Сергей Шульц

Меня шестую ночь уже кошмар ужасный мучит. Какой-то удивительный и непонятный случай: Глаза закроешь только лишь — и вдруг почти мгновенно На мозг, как саван, падает подобье темной сцены.

И с тягостною четкостью в неровном крови стуке Я слышу марша странного бессмысленные звуки, Я сразу ужас чувствую. И тут передо мною Зал красный открывается, обитый тишиною.

И тишина безмолвия висит уже годами. Идут по залу призраки широкими рядами. Идут стереотипные фигуры восковые, И белы, белы лица их, как маски гробовые. Ряды все ближе движутся, уже проходят мимо, И их черты становятся внезапно различимы.

И вот, пожалуй, первого я узнаю Суркова: Высокий и подтянутый, шагает он толково. За ним гораздо медленней идут, кончаясь где-то, Саяновы, Прокофьевы и прочие поэты.

С широкими улыбками на толстых, сальных рожах Идут певцы советские с портфелями из кожи. Их глазки плутоватые заплыли слоем жира, На лицах выражение гармонии и мира.
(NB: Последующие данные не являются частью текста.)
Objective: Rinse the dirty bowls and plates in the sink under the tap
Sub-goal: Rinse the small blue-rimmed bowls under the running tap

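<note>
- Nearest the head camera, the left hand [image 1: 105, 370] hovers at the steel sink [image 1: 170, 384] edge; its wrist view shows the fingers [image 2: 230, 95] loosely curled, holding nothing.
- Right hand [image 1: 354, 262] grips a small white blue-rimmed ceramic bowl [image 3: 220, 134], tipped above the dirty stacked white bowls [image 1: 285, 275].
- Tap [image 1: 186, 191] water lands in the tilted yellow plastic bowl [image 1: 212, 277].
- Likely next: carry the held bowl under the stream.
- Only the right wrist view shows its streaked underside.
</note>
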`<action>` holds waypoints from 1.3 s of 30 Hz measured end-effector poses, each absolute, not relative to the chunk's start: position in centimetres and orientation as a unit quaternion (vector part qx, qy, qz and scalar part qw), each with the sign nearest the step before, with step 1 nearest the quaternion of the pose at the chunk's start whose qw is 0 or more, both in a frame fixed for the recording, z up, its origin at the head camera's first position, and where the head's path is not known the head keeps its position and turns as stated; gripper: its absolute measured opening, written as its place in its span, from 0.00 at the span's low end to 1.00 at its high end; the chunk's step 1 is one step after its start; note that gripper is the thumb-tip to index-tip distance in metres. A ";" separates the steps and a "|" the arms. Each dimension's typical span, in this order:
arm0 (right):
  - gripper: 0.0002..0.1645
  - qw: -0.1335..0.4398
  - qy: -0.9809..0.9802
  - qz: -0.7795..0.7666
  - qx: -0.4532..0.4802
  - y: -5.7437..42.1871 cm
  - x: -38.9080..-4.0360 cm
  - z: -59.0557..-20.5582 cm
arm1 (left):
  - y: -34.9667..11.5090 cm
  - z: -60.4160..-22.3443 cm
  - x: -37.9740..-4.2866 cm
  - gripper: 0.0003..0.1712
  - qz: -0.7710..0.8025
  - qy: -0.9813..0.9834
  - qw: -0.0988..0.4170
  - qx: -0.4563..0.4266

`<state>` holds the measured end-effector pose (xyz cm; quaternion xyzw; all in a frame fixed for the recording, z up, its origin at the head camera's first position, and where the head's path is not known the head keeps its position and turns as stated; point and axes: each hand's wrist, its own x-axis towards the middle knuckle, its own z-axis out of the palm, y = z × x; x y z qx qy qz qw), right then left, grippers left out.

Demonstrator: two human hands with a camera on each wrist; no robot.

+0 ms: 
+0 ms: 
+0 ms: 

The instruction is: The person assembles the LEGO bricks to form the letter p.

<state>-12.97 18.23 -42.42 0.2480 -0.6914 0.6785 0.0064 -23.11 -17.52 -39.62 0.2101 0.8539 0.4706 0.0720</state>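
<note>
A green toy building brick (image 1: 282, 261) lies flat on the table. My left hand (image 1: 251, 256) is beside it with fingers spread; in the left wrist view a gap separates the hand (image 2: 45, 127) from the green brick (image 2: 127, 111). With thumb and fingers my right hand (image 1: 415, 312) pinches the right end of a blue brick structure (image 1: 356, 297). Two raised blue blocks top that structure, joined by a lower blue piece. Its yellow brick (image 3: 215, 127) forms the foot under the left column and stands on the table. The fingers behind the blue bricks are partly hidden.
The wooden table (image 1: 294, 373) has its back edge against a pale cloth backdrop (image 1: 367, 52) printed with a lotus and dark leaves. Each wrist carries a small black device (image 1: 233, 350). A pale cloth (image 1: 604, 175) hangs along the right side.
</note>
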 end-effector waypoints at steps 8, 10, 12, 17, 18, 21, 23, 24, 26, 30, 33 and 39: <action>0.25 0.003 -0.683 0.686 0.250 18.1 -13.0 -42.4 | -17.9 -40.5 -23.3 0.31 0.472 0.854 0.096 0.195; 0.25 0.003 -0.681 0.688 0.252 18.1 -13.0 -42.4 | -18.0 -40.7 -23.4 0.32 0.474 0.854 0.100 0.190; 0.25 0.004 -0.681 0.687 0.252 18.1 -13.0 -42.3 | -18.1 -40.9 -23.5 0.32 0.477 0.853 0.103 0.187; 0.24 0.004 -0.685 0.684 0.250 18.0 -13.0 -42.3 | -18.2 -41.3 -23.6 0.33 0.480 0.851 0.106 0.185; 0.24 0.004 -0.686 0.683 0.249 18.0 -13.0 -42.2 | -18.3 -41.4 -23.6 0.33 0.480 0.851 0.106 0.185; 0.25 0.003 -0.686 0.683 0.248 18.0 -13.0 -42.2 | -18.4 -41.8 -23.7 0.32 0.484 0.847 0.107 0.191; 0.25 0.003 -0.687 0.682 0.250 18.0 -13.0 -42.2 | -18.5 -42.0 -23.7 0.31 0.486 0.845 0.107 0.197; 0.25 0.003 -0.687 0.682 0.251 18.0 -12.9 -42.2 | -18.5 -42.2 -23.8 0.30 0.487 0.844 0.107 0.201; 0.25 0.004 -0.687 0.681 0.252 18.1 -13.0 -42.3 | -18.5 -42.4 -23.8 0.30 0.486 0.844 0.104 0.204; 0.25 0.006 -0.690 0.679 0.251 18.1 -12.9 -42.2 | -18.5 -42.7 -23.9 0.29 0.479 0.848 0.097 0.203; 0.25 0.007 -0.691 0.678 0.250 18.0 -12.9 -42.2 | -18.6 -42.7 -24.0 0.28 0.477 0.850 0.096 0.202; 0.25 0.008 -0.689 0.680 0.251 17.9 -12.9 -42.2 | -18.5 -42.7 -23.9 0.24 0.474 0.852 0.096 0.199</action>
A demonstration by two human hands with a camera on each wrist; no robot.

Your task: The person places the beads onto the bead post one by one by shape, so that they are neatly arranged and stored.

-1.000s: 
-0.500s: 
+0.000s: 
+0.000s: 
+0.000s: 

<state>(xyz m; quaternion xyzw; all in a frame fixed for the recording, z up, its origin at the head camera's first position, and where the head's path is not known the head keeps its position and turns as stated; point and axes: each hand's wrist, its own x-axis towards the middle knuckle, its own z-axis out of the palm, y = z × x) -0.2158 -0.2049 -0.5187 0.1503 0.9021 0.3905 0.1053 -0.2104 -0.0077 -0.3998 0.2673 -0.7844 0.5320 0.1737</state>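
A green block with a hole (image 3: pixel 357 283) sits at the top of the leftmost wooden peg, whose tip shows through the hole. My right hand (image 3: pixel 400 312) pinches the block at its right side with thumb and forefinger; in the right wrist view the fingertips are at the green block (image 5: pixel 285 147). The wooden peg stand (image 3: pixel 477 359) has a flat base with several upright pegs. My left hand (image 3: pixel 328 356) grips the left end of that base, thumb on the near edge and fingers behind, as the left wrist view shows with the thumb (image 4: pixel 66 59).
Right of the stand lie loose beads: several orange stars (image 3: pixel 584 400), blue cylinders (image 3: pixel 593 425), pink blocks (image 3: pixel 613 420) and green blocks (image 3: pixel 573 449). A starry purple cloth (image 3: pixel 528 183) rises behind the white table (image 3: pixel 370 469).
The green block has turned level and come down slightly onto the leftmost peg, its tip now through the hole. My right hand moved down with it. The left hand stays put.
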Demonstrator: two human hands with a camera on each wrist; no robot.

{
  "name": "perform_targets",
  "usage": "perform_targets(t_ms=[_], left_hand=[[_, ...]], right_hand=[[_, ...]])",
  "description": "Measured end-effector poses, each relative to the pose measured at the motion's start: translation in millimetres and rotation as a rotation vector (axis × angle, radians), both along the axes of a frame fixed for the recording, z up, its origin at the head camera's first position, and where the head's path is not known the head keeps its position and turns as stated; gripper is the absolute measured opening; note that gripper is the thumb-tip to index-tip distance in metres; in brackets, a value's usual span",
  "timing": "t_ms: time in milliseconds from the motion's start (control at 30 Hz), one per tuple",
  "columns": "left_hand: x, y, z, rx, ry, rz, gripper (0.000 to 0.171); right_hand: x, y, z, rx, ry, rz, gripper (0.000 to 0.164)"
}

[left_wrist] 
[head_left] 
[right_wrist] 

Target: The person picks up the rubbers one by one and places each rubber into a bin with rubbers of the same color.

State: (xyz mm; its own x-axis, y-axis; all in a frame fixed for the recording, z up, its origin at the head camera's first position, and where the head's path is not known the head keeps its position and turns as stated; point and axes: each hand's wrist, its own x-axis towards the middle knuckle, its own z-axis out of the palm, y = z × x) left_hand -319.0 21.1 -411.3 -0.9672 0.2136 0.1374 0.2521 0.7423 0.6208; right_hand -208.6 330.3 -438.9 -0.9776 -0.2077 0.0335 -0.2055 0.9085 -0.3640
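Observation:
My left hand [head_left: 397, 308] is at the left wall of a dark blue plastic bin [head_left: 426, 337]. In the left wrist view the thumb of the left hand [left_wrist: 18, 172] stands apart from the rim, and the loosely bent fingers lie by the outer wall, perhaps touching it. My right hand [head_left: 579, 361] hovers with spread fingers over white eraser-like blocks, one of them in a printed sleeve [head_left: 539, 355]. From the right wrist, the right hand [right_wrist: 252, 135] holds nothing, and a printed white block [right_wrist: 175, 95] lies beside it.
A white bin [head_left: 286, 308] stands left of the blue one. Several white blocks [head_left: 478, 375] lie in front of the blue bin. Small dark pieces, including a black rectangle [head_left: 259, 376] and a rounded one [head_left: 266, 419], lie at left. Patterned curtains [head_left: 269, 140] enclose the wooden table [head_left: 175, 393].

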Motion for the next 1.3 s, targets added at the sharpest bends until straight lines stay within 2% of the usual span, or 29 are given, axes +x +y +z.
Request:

Проходят Бабаевские, затылками блистая, С дежурным описанием Алтая и Китая. Идут их жены чопорно — бессмысленное мясо, Пародии на женщину с затверженной гримасой. Сонм драматургов движется: унылая картина. Вослед за ними шествует коллекция кретинов:

Идет шеренга критиков — и мыши не пропустит! Их оптимизм уверенный лишен и тени грусти! Идут походкой чинною редакторы журналов: Черненко, Друзин, Симонов, Агапов — их немало. У каждого солидное свиное выражение: Они вполне уверены в законах притяженья.

Идут, опять шеренгами, и молодые силы: От лиц их веет холодом, как будто из могилы. Все смотрят с осторожностью, поправиться готовы, Во всех шеренгах шествуют свои Ильи Поповы: Тут всё же слишком молоды, и глаз да глаз тут нужен, Хотя отбор был тщательный, и каждый отутюжен.

И журналистов движутся унылые фигуры, Неся в свои редакции листы макулатуры. В статьях их всем известные, изжеванные фразы; От них и сами авторы теряют бодрость сразу.

И хочется мне крикнуть им: «Хоть врите вы похлеще, Чтобы были занимательней события и вещи. Чтоб наши предложения не вызывали споров, Ну, будьте вы решительней, как предок наш Суворов! Ну, переймите опыт вы хотя бы у французов: Вон Гароди как действует, Фажон или Гуттузо!» Но скован рот молчанием, как часто в снах бывает. А мимо толпы новые, как в сказке, проплывают. Столичных литераторов проходят мимо орды:

Одни забиты, сгорблены; другие сыты, горды. Одни идут с зарплатою, другие — без зарплаты. Не помогли им, видимо, ни опыт, ни цитаты. Теперь всего подобного становится нам мало: Нужна нам демагогия, чтоб через край хлестала!

И тут совсем знакомые мелькают рядом рожи. Я где-то видел этого и этого вот тоже. Постой! Не на филфаке ли? Владимир Алексеев! Запамятовать можно ли подобных корифеев!

Идет знакомых множество: вот Римма Казакова, А там — спина Шестинского и рыльце Фонякова; Вот Лев Мочалов шествует, вон Городницкий Саша, За ним с Горшковым Валею сестра моя Наташа!

И тут-то просыпаюсь я. Я весь в поту холодном. Ну, слава богу, — думаю, — вздохну теперь свободно. Приснится же подобная галиматья порою! Напрасно сплю я, видимо, под книжною стеною,

И стеллажи бескрайние во сне на мозг мой давят. К окну мне надо, видимо, диван свой переставить. Мне там приснятся легкие, советские сюжеты, И будет сон заполненным, как номер стенгазеты.

Перестановку сделаю. Мое решенье твердо. А если нет, — то сам себе набью сегодня морду. Чтобы приснилось ночью мне не этакое братство, А мирное алтайское родное азиатство. Не книги Бабаевского, не Рюриковых груди, А горы, солнце, просеки, и лошади, и люди. И там геологическим отдамся я работам, И буду спать спокойно я, не обливаясь потом.